## What needs to be done
Starting with the line that holds "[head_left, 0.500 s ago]" and stopping after the line that holds "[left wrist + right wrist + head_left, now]", repeat the lines below word for word, without the pictures.

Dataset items
>>>>>
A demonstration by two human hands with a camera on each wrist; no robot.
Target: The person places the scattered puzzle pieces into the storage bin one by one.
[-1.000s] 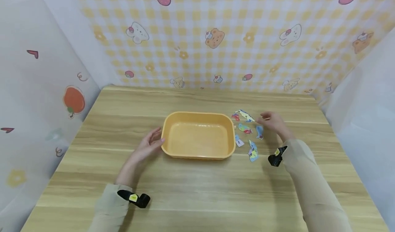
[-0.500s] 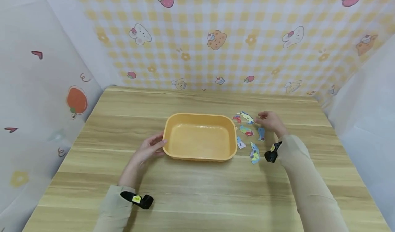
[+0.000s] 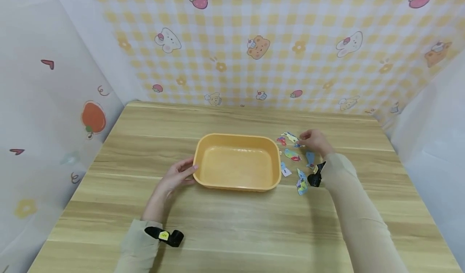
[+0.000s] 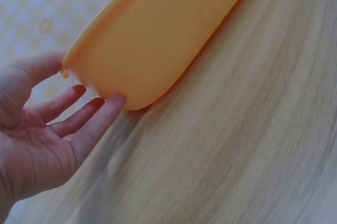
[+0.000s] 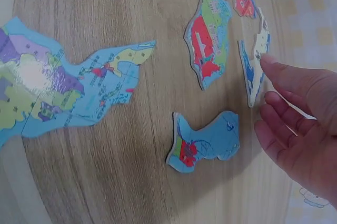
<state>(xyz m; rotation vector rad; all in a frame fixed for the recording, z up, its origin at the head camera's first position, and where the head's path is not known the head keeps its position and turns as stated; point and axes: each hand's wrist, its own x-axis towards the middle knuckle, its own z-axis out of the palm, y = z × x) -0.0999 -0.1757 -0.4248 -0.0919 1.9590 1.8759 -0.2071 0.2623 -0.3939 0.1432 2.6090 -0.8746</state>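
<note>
Right of the tub (image 3: 237,166), a long puzzle piece (image 3: 292,137) slants toward the nearer right hand (image 3: 316,142) — thumb and fingers parted — while the left hand (image 3: 175,178) pinches the tub's rim.

A light wood-grain table (image 3: 236,224) is carrying a yellow-orange basin (image 3: 237,164) near its middle. With the basin as the dial's centre, flat printed pieces are lying beside it — a red piece (image 3: 281,141) at two o'clock, a red-and-green piece (image 3: 292,155) and, farther out, a blue piece (image 5: 224,134) at three, a white piece (image 3: 286,171) just past three, a blue-and-yellow piece (image 3: 302,182) nearing four. A pale yellow piece (image 3: 290,137) is showing at two — whether fully flat, hard to tell.
</note>
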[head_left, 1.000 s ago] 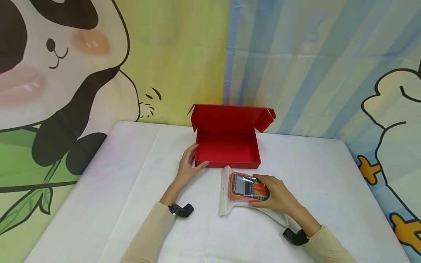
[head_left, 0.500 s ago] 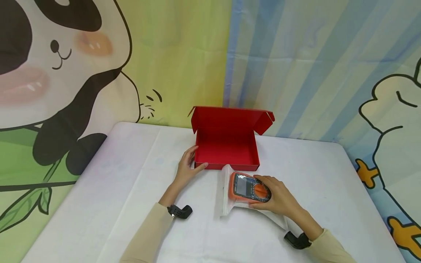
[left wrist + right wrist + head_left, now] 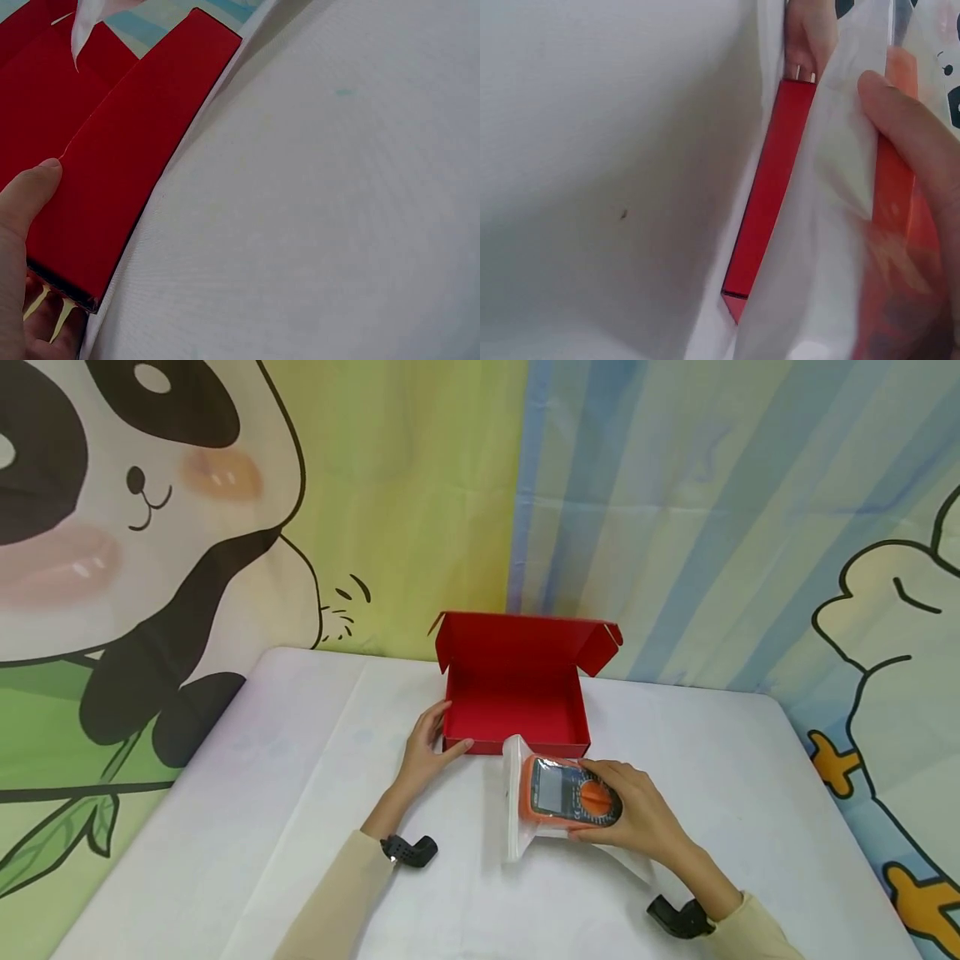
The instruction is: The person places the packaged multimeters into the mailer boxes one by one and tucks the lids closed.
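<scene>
An orange digital multimeter [image 3: 557,792] with a grey screen and orange dial is sealed in a clear plastic bag [image 3: 513,814]. My right hand [image 3: 637,810] grips it by the dial end, thumb on the near side and fingers on the far side. The bag's left end hangs at the front wall of an open red cardboard box [image 3: 517,710]. My left hand [image 3: 423,756] holds the box at its front left corner. In the left wrist view the thumb [image 3: 37,187] lies on the front wall's upper edge, with the other fingers at the left side.
The box's lid [image 3: 517,639] stands raised at the back with its side flaps spread. A white cloth [image 3: 300,827] covers the table. Behind it hangs a printed curtain [image 3: 420,510] with a panda and stripes. Each wrist wears a black camera mount [image 3: 408,852].
The bagged multimeter has risen slightly and shifted closer to the box, its bag now overlapping the front edge. My left hand keeps its place on the box. The head view has tilted up a little.
</scene>
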The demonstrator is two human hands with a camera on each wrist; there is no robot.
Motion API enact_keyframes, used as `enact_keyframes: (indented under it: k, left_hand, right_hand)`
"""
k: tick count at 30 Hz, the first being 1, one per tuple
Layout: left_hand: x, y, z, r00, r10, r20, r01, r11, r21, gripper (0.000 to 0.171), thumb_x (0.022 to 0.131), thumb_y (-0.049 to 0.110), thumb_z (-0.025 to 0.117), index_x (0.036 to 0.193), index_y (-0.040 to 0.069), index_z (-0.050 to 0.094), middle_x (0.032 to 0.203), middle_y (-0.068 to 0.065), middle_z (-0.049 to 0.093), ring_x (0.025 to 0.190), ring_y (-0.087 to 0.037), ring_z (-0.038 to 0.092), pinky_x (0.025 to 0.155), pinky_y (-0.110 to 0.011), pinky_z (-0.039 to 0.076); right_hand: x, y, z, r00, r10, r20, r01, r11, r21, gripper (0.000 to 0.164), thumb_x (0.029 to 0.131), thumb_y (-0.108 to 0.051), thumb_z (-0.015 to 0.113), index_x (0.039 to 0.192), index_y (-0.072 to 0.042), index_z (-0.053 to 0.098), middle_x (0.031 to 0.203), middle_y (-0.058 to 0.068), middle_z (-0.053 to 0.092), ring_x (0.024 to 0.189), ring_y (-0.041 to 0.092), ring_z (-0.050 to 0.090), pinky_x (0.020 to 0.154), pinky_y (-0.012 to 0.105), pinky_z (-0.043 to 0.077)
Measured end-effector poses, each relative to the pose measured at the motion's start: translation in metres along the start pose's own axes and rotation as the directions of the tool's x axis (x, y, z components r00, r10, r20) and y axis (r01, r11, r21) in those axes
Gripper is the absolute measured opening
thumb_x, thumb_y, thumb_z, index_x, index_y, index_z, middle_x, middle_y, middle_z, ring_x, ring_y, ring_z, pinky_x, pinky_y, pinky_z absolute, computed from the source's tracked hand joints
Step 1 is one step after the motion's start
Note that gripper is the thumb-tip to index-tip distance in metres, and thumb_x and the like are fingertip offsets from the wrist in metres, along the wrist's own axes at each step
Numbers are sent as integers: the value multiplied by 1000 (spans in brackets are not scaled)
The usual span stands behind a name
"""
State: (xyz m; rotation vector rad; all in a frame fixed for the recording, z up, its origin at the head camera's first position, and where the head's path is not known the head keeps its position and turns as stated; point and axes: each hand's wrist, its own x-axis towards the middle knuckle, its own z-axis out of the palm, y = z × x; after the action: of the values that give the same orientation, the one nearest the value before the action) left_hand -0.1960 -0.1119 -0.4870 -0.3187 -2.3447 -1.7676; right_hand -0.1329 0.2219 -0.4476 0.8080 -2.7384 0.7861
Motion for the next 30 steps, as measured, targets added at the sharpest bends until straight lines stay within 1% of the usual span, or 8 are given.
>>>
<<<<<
## Response
[head_left, 0.500 s ago] 
[left wrist + right wrist + head_left, now] 

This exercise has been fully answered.